# PROBLEM TO WORK ON
From the line containing "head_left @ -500" to the line containing "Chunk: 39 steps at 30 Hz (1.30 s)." in the entries below, reproduce every line exactly, ends included. Nothing else belongs in the copy, and no pictures.

# DATA PROVIDED
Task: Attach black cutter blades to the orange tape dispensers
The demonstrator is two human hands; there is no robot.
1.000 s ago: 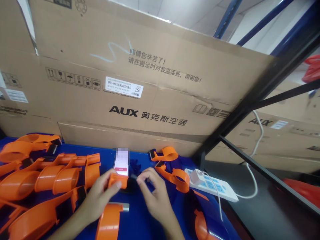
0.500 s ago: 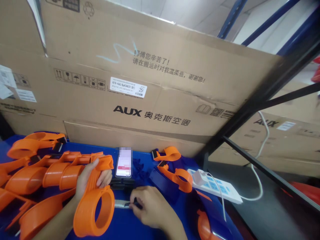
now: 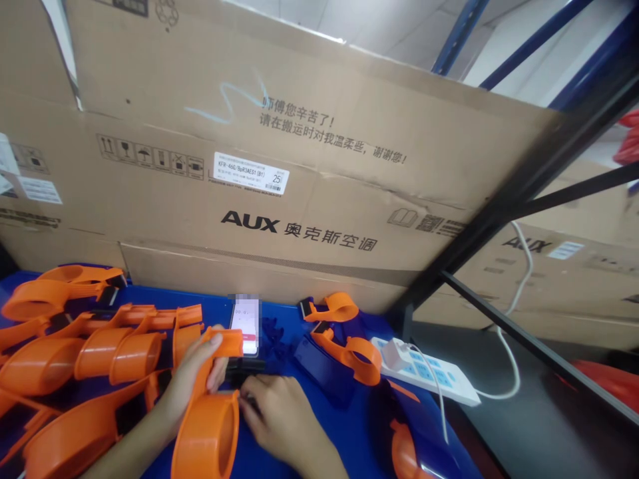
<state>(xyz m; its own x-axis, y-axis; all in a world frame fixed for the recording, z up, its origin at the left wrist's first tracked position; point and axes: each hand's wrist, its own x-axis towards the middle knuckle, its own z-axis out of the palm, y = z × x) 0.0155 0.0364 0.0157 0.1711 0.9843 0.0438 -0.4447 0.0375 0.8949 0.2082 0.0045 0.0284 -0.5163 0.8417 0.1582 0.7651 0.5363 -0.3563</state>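
Note:
My left hand [image 3: 192, 376] is wrapped round the handle of an orange tape dispenser [image 3: 210, 426], whose round ring hangs toward me above the blue table [image 3: 324, 432]. My right hand [image 3: 277, 416] lies just right of it, fingers curled and pinched at the dispenser's side near a small black part [image 3: 244, 366]; what the fingers hold is hidden. A phone [image 3: 245, 324] with a lit screen lies just beyond both hands.
Several orange dispensers [image 3: 90, 352] are heaped at the left, and others [image 3: 349, 346] lie at the right near a white power strip [image 3: 424, 372] with its cord. Large AUX cardboard boxes [image 3: 299, 199] wall off the back. A black shelf frame [image 3: 499, 213] stands right.
The left hand has lowered and turned the dispenser so its ring faces more sideways. The right hand has moved left from the table surface up to the dispenser's side.

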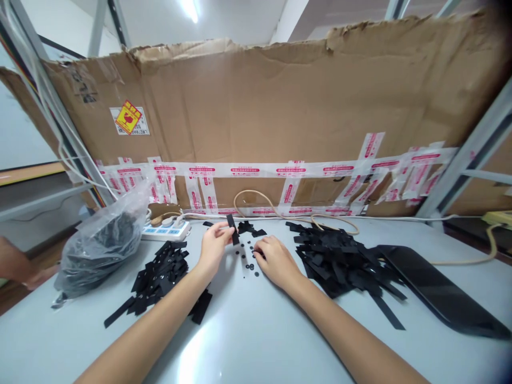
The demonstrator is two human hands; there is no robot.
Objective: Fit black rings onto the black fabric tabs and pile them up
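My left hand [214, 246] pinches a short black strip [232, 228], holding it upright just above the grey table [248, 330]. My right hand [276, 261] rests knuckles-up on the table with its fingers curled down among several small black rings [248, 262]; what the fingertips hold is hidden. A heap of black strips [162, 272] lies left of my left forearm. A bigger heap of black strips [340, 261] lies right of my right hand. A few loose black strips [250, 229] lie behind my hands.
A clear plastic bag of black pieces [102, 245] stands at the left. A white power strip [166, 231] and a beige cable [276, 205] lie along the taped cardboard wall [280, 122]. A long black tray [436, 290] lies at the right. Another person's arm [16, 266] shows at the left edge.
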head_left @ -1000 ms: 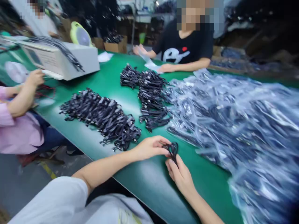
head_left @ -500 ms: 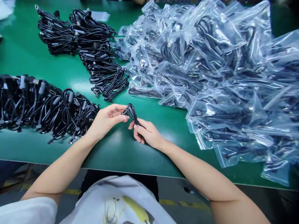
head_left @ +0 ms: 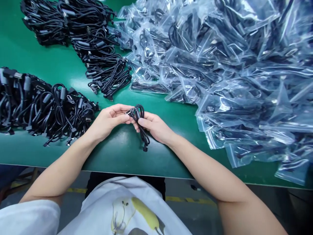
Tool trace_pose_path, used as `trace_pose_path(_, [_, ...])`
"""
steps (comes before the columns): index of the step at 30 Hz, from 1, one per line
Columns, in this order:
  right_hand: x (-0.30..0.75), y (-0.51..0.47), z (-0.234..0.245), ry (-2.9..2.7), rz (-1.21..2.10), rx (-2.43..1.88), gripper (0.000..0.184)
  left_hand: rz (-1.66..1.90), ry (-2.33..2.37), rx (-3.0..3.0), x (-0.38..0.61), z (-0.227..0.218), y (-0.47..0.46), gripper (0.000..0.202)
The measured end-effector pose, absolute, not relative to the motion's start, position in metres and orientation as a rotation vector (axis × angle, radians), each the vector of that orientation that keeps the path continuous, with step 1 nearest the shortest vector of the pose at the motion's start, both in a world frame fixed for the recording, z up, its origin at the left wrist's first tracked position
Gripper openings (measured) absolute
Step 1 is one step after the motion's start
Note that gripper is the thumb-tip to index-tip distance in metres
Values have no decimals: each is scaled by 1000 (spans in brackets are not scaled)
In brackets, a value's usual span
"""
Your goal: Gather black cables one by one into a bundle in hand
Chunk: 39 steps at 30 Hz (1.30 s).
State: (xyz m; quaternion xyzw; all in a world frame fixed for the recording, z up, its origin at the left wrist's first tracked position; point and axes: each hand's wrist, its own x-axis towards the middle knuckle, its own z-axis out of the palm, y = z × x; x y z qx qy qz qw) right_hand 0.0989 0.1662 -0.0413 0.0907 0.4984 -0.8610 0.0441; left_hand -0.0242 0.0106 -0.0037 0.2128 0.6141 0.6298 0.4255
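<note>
Both my hands meet over the near part of the green table (head_left: pixel 127 153) around one short black cable (head_left: pixel 139 120). My left hand (head_left: pixel 109 120) pinches the cable's plug end with its fingertips. My right hand (head_left: pixel 155 125) grips the coiled loop, thumb on top, while the cable's tail hangs down to the table. A heap of loose black cables (head_left: pixel 41 106) lies just left of my left hand.
A second pile of black cables (head_left: pixel 80 36) runs across the far left. A big mound of clear plastic bags holding cables (head_left: pixel 227 75) covers the right half of the table. The table's near edge runs just under my forearms, with floor below.
The view swung down from the people across the table to my own hands. My right hand shifted from under the cable to gripping its loop, and the tail now hangs free.
</note>
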Motion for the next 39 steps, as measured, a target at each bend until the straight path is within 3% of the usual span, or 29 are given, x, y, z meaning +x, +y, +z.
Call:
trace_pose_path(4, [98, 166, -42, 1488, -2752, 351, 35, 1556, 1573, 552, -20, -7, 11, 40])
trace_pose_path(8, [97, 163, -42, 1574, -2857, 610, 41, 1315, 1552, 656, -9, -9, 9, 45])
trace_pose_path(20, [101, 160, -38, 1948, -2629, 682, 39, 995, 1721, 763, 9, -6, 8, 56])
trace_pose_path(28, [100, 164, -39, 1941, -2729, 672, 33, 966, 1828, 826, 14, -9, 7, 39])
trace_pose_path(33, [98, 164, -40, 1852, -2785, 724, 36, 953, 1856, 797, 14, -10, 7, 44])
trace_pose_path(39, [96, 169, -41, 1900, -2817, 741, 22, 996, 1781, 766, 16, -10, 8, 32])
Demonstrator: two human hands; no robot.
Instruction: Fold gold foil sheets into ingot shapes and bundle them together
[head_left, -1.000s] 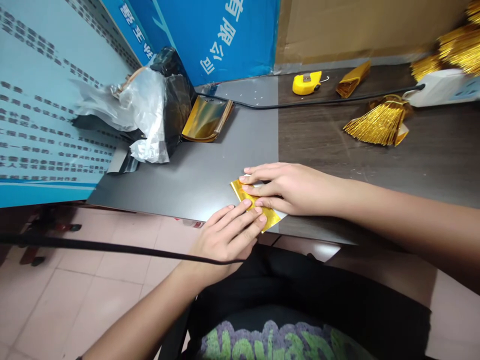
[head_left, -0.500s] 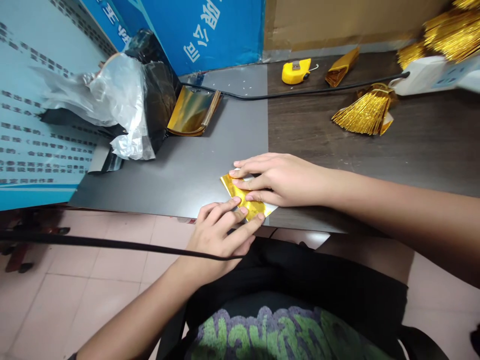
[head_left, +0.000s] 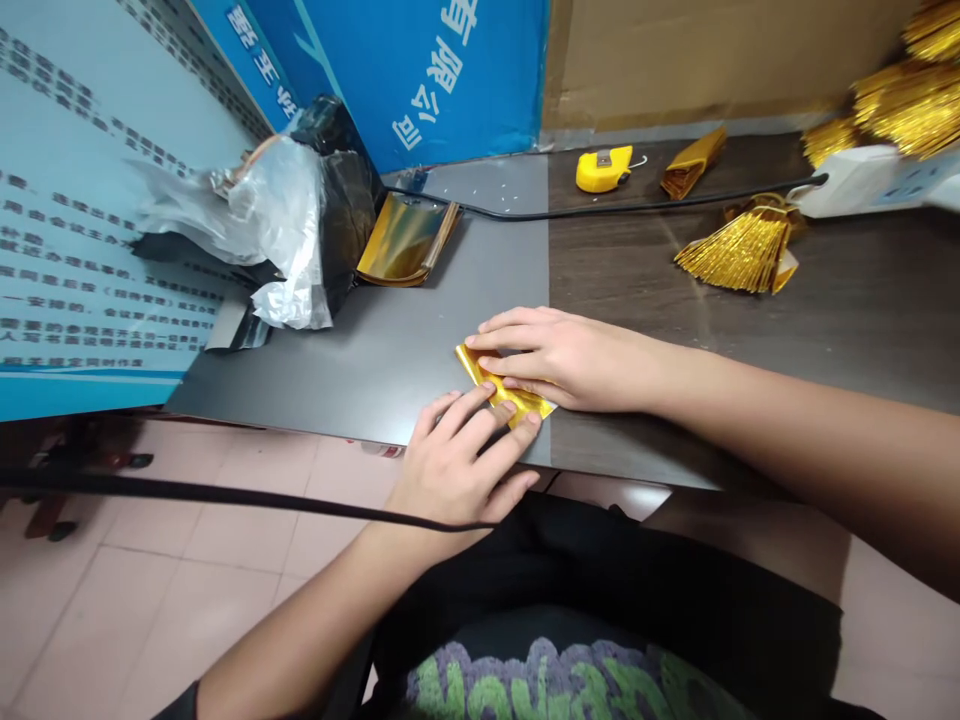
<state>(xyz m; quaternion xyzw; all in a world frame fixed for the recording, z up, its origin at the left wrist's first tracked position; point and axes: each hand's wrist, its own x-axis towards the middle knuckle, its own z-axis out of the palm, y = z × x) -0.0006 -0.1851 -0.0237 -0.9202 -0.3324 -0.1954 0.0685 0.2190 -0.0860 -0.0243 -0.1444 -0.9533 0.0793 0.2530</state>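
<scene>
A small folded piece of gold foil paper [head_left: 508, 392] lies on the desk near its front edge, with a sliver of white showing at its right corner. My right hand [head_left: 559, 360] rests flat on the foil's upper side, its fingers stretched out to the left. From below, my left hand [head_left: 465, 455] presses its fingertips on the foil's lower part; its fingers are spread and the thumb is held apart. Part of the foil is hidden under both hands.
Behind lie a stack of gold sheets [head_left: 405, 240], a crumpled plastic bag [head_left: 289, 220], a yellow tape measure [head_left: 604, 170], a folded gold piece [head_left: 694, 163] and a fringed gold tassel [head_left: 742, 245]. A black cable [head_left: 600, 212] runs to a white power strip [head_left: 847, 180].
Less of the foil's white side shows now, with gold covering more of it. My left fingertips have slid slightly up over the foil, and the left thumb has spread outward. The whole view has shifted slightly.
</scene>
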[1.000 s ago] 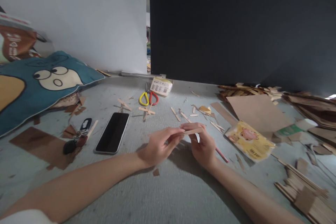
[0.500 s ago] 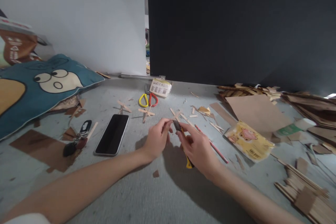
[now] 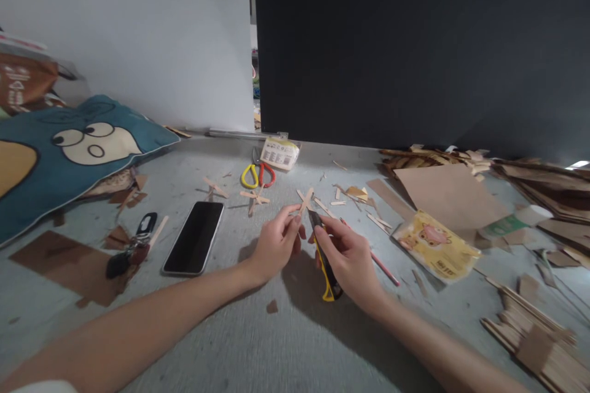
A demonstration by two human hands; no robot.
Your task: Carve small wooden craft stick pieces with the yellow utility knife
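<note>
My right hand [image 3: 351,256] is wrapped around a black and yellow utility knife [image 3: 328,267], its blade end pointing away from me. Between the closed fingertips of my left hand [image 3: 278,239] is the near end of a thin wooden stick [image 3: 308,196]. This stick crosses another one, forming an X just beyond my fingers. The knife tip is close to the crossed sticks; whether it touches them I cannot tell. Behind my right hand lies a red pencil-like stick [image 3: 385,268], partly hidden. Two more joined stick pieces, one a wooden star shape [image 3: 254,198], stand farther left.
A phone [image 3: 194,238] and keys [image 3: 133,252] lie left, near a blue cushion [image 3: 96,141]. Scissors [image 3: 258,175] and a white packet [image 3: 280,153] are at the back. A yellow packet [image 3: 436,247], cardboard [image 3: 454,196] and a green-white bottle [image 3: 516,223] lie right.
The knife has drawn back slightly toward me and turned, so more of its handle shows. The crossed sticks are more exposed between my hands. The view has shifted a little.
</note>
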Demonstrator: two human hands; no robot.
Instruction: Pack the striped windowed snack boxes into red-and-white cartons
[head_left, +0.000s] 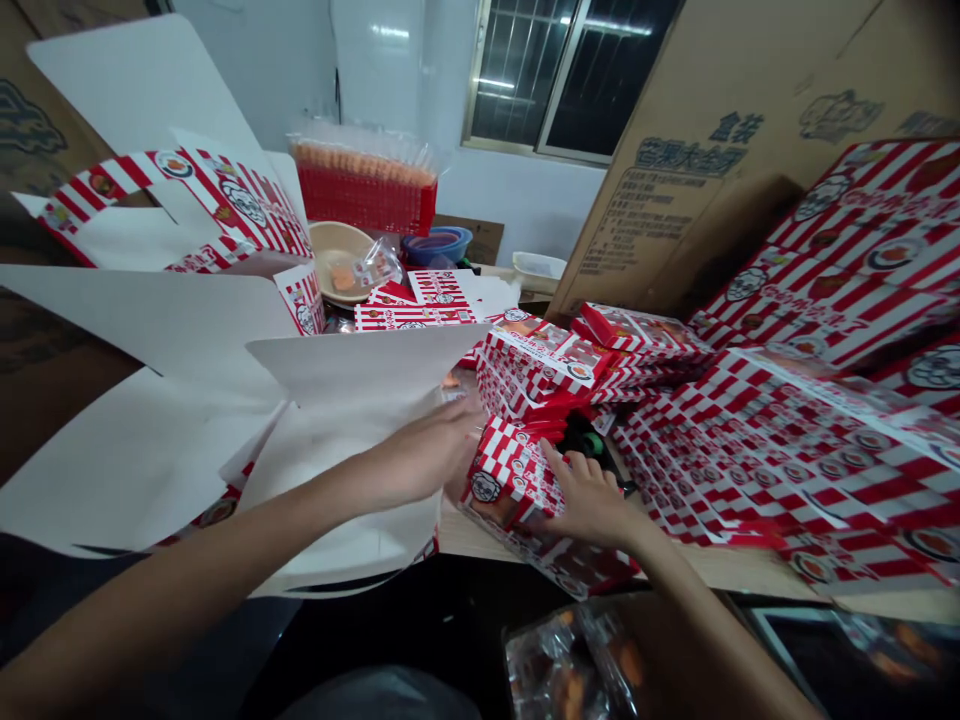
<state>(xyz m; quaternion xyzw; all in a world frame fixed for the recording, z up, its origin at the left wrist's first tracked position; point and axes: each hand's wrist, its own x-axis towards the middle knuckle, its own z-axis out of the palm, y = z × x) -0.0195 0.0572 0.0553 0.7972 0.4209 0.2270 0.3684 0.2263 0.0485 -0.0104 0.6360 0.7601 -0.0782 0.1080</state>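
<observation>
A small red-and-white striped carton [517, 465] lies tilted at the table's front edge. My right hand [589, 500] is on its right side, thumb and fingers gripping it. My left hand [442, 440] is at the carton's left end, its fingers blurred and partly hidden. Just beyond those fingers is a small orange item in clear wrap [451, 388]. Under my left forearm spreads an unfolded carton [367, 385], its white inside facing up. Below my right hand a clear-windowed striped pack [577, 560] hangs over the edge.
Unfolded cartons [150, 440] pile up at left. Stacked striped boxes [750, 450] fill the right, before a large cardboard box [675, 190]. Behind stand a beige bowl [337, 240], a blue basin [439, 245] and a red crate [364, 200]. Wrapped orange snacks [570, 665] sit below.
</observation>
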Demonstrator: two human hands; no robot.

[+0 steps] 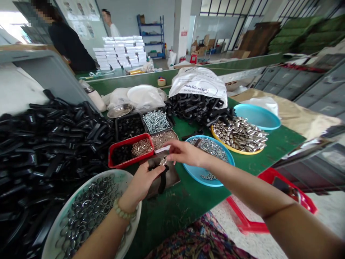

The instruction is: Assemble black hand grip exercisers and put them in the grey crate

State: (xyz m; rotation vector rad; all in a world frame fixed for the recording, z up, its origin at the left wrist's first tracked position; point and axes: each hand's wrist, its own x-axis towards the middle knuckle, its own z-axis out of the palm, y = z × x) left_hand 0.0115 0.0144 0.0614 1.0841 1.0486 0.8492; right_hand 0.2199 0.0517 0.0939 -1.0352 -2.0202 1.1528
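Observation:
My left hand (142,181) is closed around a black plastic part (162,181), whose curved end hangs below the fingers. A small shiny metal spring (163,160) stands at the top of this part, beside my left thumb. My right hand (185,153) reaches in from the right, its thumb and bent fingers closed at the spring's upper end; the exact contact is hard to see. Beneath both hands lies a flat metal plate (172,176). Just beyond is a red tray (130,163) of small screws and black pieces. To the right stands a blue tray (229,162) of small metal nuts.
Black handles (54,144) are heaped at left. A white basin (132,176) of metal rings sits front left. Farther back are a tray of long screws (156,121), a white sack (199,82) spilling black parts, and metal sleeves (239,133) in a yellow tray. A person (70,46) stands behind.

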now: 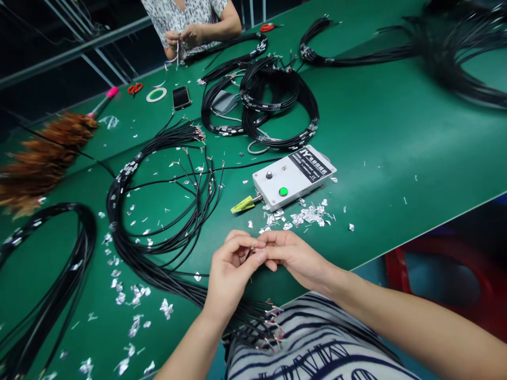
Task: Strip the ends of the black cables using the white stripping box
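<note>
My left hand [233, 269] pinches the end of a black cable between thumb and fingers. Fine coloured wires [256, 247] stick out of that end, and my right hand [287, 256] has its fingertips closed on them. Both hands meet just above the table's near edge. Left of them lies a large looped bundle of black cables [119, 211], its near ends with bare coloured wires [273, 322] reaching my lap. Beyond my hands sits a white box [295, 177] with a green button, a knob and a yellow-green clip [243, 205] at its front.
Foil scraps [312, 215] litter the green table [380, 153]. Coiled black cables [277, 105] lie at the back, another bundle [79, 227] at left. A brush [51, 153], tape roll [156, 94], phone [181, 98] and scissors [135, 88] lie far left. Another person's hands [186, 37] work opposite.
</note>
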The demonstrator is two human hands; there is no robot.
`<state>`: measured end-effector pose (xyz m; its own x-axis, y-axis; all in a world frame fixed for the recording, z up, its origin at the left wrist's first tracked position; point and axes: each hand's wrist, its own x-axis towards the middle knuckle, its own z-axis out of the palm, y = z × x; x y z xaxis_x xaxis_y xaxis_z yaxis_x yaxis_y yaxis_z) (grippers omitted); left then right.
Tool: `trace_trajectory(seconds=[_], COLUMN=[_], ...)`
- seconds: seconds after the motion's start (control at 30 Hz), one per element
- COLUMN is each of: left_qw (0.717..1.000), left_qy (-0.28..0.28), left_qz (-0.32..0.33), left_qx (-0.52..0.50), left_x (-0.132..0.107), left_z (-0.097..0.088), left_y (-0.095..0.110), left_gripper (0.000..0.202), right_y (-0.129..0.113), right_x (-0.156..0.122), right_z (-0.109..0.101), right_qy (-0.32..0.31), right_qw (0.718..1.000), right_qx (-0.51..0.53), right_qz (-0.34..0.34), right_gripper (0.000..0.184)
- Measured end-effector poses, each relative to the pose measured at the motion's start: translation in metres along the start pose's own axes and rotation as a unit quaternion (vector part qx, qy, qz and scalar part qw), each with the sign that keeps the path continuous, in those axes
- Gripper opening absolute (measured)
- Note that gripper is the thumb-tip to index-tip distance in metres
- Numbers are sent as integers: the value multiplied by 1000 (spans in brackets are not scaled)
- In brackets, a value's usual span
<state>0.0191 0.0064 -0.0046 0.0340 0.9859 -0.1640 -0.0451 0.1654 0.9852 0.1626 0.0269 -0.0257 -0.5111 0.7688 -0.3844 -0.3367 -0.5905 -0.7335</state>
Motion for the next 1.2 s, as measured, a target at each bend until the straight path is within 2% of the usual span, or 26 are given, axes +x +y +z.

# WRITTEN RESPONSE
head_left @ -500 ms: 
head_left @ +0 ms: 
Tool trace_pose_path, used as `trace_pose_path(_, [_, ...])`
"""
steps (comes before the columns): index of the step at 30 Hz, from 1, one per line
Columns, in this order:
  right_hand: x (-0.30..0.75), y (-0.51..0.47), z (-0.234..0.245), ry (-2.9..2.7), rz (-1.21..2.10), rx (-2.43..1.88), gripper (0.000..0.184)
  left_hand: rz (-1.66..1.90), ry (-2.33..2.37), rx (-3.0..3.0), x (-0.38..0.61), z (-0.227..0.218), y (-0.47..0.46), gripper (0.000..0.202)
The measured end-effector pose, absolute, not relative to the motion's start, position in metres and orientation as a rotation vector (axis × angle, radians), each the vector of that orientation that keeps the path continuous, with step 1 nearest the shortest vector of the pose at the motion's start, both in a world frame fixed for the recording, z up, its origin at the left wrist's first tracked position
Gripper openings (measured) absolute
Step 1 is one step after the motion's start
Note that gripper is the thumb-tip to index-tip distance in metres
Values have no decimals: each is scaled by 1000 (spans in brackets are not scaled)
In brackets, a value's usual span
"""
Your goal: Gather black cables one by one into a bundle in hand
Chunk: 39 steps at 30 Hz (1.30 s).

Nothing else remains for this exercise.